After two and a half years of law school and beginning to work in law firms in town, I was convinced that nobody would go through the time and expense associated with litigation unless they had no other choice. However, from my experience in the Mediation Clinic, I learned that my thoughts were far from the truth. In the family courts, many cases slowly working their way through the system were there not because the parties needed a judge to rule on a legal question, but rather because the parties were unwilling or unable to communicate.

My experience in the Mediation Clinic and in litigation practice settings has taught me that, while many people involved in the court system turn to attorneys for help, many attorneys often have a different idea of what “help” means to their clients. I saw attorneys with an inherent interest in being paid for their time that have been trained to think that all interests can be distilled down to a dollar amount. But the true interests of their clients often extended far beyond money or a particular item’s monetary value – they cared about underlying relationships, the sentimental value of personal property, or simply being able to move forward in their own lives. These underlying client interests were often overlooked in lieu of money. Attorneys, and the courts in general, consistently oversimplify these underlying interests and values by reducing everything to a dollar amount, which focuses resolution on dividing items between parties in even dollar amounts.

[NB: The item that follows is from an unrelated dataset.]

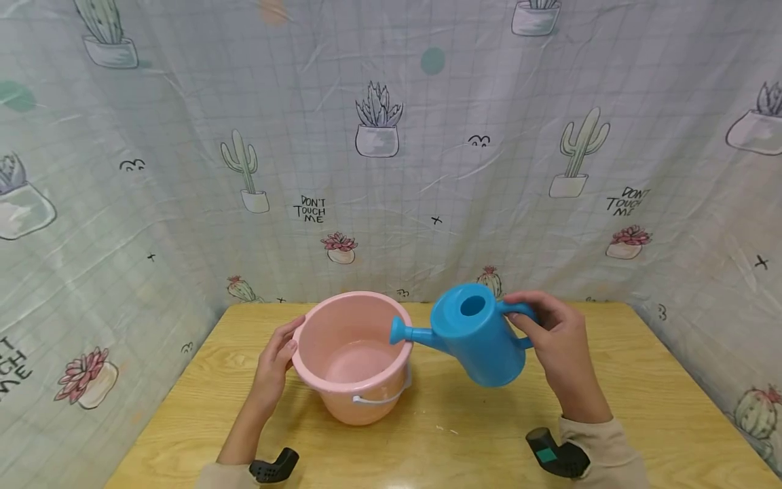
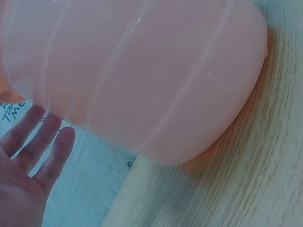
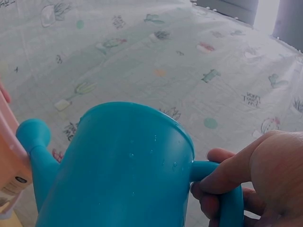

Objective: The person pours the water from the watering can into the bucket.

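A pink bucket (image 1: 348, 401) with a pale handle stands on the table. Against the left side of its rim rests my left hand (image 1: 273, 367); the left wrist view shows its fingers (image 2: 54, 146) fairly straight, touching the bucket's outer wall. My right hand (image 1: 559, 339) grips the handle of a blue watering can (image 1: 489, 350), holding it tilted above the table to the bucket's right. The can's spout reaches over the bucket's right rim. Small droplets cling to the can in the right wrist view. Whether water lies in the bucket, I cannot tell.
The wooden table (image 1: 635, 380) meets a cactus-print sheet (image 1: 452, 176) at the back and both sides. A few tiny pale specks lie on the wood in front of the bucket. Dark wrist devices (image 1: 559, 455) sit beside both sleeves.
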Demonstrator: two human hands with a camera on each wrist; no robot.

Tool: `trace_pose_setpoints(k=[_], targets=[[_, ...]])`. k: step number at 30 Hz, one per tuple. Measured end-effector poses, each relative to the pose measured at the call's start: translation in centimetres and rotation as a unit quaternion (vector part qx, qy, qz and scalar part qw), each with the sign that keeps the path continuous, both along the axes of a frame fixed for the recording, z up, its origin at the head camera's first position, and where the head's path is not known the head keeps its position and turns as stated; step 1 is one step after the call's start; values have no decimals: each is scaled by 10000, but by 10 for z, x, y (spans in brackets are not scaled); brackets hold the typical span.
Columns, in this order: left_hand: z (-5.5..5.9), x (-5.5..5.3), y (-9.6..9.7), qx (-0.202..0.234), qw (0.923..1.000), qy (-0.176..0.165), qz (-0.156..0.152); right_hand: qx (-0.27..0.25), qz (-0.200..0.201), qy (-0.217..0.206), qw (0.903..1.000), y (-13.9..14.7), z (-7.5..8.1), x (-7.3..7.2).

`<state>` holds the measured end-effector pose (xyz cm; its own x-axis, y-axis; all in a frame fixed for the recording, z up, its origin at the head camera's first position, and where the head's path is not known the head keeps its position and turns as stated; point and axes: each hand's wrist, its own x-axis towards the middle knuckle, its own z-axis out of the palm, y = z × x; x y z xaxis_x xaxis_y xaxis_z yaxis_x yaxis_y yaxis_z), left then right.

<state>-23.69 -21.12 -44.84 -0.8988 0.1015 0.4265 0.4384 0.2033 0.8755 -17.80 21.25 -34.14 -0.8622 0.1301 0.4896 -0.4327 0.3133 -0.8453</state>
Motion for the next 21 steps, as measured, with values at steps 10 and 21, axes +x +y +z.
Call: trace_pose_setpoints(k=[10,21], targets=[[-1,-1,0,19,10000,-56,0,-275,-293,-178,9990,-7,3,-2],[-1,0,-1,84,9999,-32,-71,-71,-692,37,9976,-15,3,-5]])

Framing the dispute in this manner, purely as a problem of distributing assets and liabilities, is bound to leave both parties disappointed because the special value that each person may assign to a particular item are given no consideration. Attorneys often work to maximize their client’s share of the underlying value of everything rather than focusing on what their client truly wants.

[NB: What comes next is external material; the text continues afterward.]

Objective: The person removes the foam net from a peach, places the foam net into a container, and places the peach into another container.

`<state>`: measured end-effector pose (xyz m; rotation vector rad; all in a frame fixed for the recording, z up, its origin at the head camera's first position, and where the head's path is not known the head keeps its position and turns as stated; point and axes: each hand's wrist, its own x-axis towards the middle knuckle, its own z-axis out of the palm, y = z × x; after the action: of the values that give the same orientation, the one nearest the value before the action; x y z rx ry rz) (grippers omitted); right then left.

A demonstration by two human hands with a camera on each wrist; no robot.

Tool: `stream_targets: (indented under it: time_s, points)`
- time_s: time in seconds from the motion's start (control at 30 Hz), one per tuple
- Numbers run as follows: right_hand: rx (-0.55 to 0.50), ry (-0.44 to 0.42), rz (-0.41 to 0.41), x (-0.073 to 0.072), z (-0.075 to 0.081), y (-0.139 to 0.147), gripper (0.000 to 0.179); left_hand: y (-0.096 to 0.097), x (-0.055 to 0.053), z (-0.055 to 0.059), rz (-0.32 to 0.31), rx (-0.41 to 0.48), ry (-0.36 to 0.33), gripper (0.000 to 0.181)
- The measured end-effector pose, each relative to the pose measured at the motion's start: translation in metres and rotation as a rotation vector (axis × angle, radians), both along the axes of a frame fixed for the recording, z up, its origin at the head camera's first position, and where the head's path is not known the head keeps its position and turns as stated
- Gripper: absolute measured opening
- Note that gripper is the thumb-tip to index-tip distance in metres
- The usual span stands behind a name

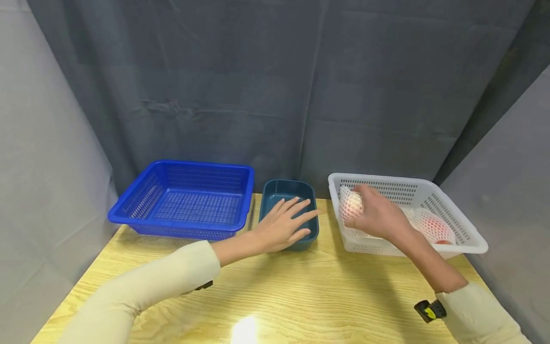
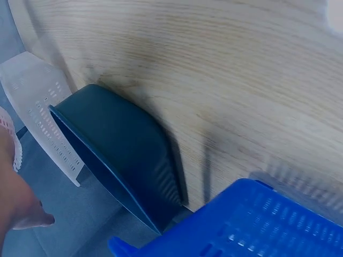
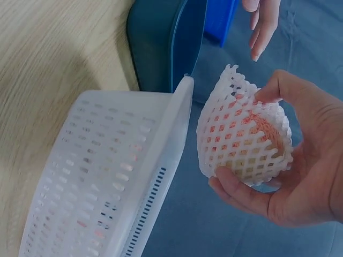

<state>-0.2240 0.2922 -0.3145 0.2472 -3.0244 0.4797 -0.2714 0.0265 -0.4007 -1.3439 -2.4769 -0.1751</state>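
Observation:
My right hand (image 1: 380,215) grips a red-and-yellow fruit in a white foam net (image 3: 244,136), thumb on one side and fingers on the other. It holds the fruit above the left part of the white basket (image 1: 466,243). Deeper in that basket lies more netted fruit (image 1: 436,227), reddish under the mesh and partly hidden by my right wrist. My left hand (image 1: 281,227) hovers over the small teal bin (image 1: 315,229), fingers spread and holding nothing. Only part of the left hand shows in the right wrist view.
A blue slotted basket (image 1: 180,227) stands on the left of the wooden table (image 1: 301,296). The teal bin sits between it and the white basket. Dark grey cloth (image 1: 240,95) hangs right behind the containers, and pale cloth closes both sides.

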Motion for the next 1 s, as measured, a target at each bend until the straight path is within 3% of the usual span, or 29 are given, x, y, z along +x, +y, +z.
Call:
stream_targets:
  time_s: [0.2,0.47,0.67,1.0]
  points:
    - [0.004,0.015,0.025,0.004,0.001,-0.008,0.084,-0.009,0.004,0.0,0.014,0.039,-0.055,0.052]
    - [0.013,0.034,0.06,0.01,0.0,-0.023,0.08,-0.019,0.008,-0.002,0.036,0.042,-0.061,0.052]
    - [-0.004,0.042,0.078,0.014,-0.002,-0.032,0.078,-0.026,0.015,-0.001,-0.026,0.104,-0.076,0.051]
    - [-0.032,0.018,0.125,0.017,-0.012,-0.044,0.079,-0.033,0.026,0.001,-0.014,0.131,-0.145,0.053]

Mediation, particularly the facilitative style of mediation, counteracts this oversimplification of interests and values. In divorce mediation, mediators work with the participants to overcome their unwillingness or inability to communicate with each other. The participants, rather than the attorneys, are not only allowed but are invited to frame the dispute. The special values and interests of the participants control the discussion and the participants are not bound by the traditional zero-sum negotiations that are so prevalent in the legal world.

In the divorce and small claims mediations that I conducted, it was not uncommon for individuals to find, after listening to the other participant, that they already agreed on several issues. Typically, the participants were much closer to agreement than they had previously realized. Many times, a simple apology or a few small concessions were the keys to resolving the entire dispute. I was shocked to see how many cases had ended up in court when they could have been resolved relatively quickly if people were able to cooperate or their attorneys were able to help them overcome barriers to communication.

I think that many attorneys fail to recognize the benefits that come from cooperation. Legal education indoctrinates us in the adversarial system where “winning” requires the obliteration of the opponent and success is determined by how much you can take from another. Attorneys are not expected to cooperate with the enemy. Rather, attorneys are preparing for battle.

In the Mediation Clinic, I saw attorneys fail to realize that a cooperative model of dispute resolution is often better for their clients and better for themselves as attorneys. Cooperative models of dispute resolution, such as mediation, provide a more efficient and cost effective alternative to trial. Mediation also provides a means to explore the underlying interests and values of the parties to the dispute and seek a mutually beneficial outcome to the dispute. As the participants are responsible for all terms of any agreement or resolution, they are generally more satisfied by the outcome and are more likely to follow the terms of the resolution.